What is expected:
Determine how many of the lines below hold the word "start". Give the number and nothing else.

====== Provided data

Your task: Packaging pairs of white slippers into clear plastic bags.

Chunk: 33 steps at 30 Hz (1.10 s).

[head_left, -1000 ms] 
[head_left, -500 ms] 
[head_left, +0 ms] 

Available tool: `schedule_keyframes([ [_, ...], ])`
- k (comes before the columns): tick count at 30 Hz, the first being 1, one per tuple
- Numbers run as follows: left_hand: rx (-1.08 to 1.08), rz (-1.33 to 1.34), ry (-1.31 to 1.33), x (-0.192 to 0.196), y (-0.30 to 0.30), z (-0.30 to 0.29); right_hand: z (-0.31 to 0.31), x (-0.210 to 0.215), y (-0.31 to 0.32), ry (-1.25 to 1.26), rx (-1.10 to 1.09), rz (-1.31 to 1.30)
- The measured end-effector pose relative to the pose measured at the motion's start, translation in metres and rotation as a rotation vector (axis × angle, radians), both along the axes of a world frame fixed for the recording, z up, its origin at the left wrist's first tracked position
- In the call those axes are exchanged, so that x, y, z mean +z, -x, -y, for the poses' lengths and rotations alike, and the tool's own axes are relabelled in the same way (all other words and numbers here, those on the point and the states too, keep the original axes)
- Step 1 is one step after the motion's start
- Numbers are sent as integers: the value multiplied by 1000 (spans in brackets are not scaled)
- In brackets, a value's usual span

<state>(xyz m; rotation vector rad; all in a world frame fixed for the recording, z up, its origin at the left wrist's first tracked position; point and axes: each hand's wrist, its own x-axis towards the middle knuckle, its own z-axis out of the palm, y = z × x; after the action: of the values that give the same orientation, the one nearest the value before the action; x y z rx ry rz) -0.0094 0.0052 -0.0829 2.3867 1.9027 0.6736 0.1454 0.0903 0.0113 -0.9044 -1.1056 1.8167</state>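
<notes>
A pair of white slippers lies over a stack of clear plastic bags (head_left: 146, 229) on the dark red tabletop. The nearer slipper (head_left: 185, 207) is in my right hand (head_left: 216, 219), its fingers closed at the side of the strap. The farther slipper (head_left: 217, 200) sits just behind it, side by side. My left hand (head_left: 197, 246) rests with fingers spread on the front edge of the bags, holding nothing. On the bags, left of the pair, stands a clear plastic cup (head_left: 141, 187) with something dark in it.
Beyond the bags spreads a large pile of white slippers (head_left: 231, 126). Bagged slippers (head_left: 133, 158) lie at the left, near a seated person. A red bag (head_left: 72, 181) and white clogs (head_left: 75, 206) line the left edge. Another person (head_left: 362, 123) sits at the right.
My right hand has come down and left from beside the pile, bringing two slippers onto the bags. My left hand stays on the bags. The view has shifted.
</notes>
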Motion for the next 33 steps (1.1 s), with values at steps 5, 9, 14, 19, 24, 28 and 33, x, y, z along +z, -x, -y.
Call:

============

Result for this exercise:
2